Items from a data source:
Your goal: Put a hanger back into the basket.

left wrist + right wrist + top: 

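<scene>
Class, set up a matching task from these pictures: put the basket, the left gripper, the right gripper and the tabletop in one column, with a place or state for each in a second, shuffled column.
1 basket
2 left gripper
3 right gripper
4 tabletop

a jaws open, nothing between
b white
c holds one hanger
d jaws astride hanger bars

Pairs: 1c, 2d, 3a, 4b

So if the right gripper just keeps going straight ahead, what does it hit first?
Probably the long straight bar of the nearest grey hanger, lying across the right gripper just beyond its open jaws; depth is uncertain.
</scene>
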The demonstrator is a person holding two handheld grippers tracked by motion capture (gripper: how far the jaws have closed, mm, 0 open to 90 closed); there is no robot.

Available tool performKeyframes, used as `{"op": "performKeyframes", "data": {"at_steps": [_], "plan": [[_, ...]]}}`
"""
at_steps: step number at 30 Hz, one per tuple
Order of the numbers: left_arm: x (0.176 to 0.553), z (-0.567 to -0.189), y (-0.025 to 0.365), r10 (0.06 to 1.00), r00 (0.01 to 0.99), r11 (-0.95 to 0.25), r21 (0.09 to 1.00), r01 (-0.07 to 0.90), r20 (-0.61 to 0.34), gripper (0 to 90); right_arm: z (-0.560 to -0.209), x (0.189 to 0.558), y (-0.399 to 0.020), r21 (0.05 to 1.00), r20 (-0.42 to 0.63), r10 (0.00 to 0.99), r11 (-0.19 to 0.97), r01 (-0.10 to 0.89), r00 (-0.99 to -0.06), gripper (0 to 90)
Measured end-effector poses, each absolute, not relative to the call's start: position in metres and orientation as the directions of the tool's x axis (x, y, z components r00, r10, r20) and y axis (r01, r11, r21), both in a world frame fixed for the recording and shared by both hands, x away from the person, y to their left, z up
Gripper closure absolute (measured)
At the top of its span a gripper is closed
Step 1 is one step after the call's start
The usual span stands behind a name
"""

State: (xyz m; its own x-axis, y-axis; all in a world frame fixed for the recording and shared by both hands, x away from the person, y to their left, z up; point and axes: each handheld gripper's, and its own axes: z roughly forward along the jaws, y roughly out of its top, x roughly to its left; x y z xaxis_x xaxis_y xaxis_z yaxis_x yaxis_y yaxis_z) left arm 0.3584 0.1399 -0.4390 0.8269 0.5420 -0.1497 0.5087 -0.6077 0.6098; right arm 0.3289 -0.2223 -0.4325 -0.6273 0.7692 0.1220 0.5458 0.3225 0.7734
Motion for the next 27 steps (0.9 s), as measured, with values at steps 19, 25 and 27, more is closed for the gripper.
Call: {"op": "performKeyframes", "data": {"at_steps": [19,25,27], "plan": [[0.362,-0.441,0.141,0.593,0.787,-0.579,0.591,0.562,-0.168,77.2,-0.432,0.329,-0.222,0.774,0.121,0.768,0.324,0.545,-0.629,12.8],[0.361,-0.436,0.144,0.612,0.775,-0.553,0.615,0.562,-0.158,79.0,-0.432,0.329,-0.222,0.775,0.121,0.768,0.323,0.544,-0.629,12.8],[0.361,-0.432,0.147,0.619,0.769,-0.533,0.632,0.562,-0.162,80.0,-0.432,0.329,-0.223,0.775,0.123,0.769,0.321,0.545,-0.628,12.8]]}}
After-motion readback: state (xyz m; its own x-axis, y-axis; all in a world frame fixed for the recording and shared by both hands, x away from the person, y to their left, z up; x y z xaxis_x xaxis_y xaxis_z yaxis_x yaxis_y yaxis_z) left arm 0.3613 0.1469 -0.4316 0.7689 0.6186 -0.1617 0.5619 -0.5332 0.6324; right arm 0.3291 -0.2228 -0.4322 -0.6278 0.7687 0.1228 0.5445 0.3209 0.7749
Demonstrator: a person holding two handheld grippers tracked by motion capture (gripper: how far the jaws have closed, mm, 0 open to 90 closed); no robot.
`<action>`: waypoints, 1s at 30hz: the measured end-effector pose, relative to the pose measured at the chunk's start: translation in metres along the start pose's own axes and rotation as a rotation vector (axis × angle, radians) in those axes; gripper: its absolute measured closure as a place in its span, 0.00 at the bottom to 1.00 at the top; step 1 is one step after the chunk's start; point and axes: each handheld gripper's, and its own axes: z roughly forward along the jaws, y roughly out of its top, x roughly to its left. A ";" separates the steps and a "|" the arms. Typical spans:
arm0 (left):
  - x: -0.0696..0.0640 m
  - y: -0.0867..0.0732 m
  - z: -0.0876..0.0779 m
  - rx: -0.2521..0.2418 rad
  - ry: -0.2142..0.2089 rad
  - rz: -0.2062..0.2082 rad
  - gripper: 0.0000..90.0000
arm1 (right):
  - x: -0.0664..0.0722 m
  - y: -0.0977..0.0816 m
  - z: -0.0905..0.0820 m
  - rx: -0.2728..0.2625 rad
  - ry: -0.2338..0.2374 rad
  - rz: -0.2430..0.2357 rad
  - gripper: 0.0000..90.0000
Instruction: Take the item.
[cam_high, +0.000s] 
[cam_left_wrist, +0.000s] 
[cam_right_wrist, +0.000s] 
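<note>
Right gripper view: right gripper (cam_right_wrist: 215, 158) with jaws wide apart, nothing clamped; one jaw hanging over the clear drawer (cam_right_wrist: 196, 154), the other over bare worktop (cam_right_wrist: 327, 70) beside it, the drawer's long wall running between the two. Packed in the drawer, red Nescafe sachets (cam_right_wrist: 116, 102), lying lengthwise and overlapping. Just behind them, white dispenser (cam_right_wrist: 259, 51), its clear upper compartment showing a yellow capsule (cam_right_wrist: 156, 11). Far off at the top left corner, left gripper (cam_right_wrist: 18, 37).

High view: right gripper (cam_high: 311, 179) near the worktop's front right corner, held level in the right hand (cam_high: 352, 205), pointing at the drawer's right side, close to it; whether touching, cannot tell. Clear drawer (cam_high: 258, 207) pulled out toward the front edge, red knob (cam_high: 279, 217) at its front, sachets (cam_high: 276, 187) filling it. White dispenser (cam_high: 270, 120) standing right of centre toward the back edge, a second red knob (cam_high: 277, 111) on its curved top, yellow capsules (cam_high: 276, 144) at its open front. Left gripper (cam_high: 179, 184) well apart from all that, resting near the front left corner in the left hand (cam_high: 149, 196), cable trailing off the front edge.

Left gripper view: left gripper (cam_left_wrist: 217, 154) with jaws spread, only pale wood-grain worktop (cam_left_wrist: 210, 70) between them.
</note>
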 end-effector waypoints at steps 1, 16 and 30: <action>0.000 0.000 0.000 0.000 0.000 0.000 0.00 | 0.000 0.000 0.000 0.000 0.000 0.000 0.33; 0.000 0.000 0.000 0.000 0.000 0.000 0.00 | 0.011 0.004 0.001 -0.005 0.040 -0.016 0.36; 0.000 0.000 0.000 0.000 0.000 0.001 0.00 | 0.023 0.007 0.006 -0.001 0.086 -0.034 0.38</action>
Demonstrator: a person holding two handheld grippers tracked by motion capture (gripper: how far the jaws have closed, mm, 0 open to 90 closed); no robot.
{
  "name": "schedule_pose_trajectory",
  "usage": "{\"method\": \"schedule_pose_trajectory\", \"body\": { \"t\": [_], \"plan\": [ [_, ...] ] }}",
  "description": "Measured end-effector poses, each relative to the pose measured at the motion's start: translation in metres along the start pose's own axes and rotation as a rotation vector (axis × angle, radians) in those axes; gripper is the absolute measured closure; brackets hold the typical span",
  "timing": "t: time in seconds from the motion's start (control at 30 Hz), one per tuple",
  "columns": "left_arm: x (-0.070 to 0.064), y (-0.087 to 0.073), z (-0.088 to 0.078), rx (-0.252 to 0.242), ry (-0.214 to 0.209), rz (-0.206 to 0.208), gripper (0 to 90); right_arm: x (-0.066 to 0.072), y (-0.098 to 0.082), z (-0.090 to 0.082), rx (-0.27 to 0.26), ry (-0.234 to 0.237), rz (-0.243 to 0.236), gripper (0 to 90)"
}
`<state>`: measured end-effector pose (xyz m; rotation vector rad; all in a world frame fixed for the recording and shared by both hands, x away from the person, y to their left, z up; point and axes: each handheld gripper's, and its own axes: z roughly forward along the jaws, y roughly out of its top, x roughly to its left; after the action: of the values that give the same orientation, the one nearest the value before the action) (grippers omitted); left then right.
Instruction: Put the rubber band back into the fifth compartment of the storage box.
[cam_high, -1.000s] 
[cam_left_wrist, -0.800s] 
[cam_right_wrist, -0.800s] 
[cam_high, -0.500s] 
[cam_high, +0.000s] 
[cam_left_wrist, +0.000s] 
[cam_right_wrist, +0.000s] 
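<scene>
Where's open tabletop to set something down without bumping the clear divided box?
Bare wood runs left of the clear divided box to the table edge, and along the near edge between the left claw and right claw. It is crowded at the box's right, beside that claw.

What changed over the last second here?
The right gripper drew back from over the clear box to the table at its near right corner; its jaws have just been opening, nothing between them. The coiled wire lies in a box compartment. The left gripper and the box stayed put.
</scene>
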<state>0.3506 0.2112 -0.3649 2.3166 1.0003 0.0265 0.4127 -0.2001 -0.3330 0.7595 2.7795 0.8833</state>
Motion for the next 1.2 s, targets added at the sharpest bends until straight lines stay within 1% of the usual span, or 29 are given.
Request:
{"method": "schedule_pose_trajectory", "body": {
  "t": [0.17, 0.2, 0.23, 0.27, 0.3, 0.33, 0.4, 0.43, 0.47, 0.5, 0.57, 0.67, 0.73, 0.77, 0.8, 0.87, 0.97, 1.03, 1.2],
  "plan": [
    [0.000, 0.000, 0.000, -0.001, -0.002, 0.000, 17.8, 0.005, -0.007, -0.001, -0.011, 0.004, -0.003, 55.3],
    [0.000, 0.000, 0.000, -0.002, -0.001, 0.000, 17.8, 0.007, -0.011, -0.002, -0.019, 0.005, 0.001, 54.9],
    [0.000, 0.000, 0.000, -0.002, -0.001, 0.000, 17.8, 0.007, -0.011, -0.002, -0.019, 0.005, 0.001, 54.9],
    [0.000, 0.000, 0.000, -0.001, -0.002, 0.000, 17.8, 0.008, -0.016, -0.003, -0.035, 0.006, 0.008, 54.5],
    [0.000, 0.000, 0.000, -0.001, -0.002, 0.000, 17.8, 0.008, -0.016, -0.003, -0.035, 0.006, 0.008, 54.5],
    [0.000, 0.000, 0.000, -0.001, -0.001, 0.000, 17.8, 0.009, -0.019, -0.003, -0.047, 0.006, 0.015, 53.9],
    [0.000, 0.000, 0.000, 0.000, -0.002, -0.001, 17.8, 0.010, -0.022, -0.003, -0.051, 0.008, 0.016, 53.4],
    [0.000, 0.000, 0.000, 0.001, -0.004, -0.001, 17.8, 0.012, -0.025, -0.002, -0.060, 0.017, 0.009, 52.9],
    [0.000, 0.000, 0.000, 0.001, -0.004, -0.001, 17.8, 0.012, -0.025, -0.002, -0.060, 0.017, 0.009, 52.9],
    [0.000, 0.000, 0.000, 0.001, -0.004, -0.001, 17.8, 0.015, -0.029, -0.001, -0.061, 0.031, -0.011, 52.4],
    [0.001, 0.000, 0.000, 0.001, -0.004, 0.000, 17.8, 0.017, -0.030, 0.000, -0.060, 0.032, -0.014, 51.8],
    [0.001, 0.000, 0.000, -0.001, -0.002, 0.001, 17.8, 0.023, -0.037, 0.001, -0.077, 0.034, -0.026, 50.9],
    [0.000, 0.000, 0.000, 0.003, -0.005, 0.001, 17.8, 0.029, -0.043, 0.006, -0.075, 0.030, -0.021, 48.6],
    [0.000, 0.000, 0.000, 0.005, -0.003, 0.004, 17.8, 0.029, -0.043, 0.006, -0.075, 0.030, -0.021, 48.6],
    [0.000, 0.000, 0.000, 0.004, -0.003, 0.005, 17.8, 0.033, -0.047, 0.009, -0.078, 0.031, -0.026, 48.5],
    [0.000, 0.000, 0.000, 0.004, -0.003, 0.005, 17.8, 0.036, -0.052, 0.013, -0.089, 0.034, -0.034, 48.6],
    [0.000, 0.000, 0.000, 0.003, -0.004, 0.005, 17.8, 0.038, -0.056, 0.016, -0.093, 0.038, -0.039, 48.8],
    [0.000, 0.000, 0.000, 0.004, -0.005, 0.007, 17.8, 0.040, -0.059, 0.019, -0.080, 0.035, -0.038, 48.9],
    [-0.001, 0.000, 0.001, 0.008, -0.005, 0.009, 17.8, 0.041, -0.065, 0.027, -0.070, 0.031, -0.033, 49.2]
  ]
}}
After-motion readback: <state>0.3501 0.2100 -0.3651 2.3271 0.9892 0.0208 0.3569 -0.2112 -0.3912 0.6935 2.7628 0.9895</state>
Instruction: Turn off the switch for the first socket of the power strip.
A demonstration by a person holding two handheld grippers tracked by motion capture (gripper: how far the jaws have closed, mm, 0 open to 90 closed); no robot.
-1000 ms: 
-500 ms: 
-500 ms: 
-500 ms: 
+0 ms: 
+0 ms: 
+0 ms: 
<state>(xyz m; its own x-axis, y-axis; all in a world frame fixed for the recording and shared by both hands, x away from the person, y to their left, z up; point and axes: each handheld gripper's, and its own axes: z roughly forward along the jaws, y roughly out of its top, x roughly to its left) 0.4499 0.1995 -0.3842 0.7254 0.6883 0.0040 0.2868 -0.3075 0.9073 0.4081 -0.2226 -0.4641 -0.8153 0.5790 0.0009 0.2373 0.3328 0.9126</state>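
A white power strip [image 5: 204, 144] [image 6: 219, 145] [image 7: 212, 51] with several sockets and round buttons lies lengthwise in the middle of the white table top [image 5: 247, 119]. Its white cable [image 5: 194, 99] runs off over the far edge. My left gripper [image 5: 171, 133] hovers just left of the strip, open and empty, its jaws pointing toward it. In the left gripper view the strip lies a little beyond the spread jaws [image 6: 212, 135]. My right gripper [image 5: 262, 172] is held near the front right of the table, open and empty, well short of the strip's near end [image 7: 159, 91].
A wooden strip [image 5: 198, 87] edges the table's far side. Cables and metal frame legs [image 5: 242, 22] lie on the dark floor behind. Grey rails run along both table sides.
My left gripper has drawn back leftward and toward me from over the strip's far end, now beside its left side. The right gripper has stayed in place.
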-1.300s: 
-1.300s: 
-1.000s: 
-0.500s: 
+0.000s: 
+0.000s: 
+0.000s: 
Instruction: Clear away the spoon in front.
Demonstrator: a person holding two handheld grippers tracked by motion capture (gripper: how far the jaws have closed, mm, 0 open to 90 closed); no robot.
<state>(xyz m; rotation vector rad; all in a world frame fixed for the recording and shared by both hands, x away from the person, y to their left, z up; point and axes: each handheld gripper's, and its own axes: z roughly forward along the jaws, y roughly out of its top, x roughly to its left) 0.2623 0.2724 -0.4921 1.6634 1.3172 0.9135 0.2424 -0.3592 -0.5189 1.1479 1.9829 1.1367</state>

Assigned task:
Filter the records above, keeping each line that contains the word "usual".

Response to the task:
The usual span stands behind a name
Motion for the next 1.2 s, targets added at the sharpest bends until straight lines stay within 1% of the usual span, or 29 are given.

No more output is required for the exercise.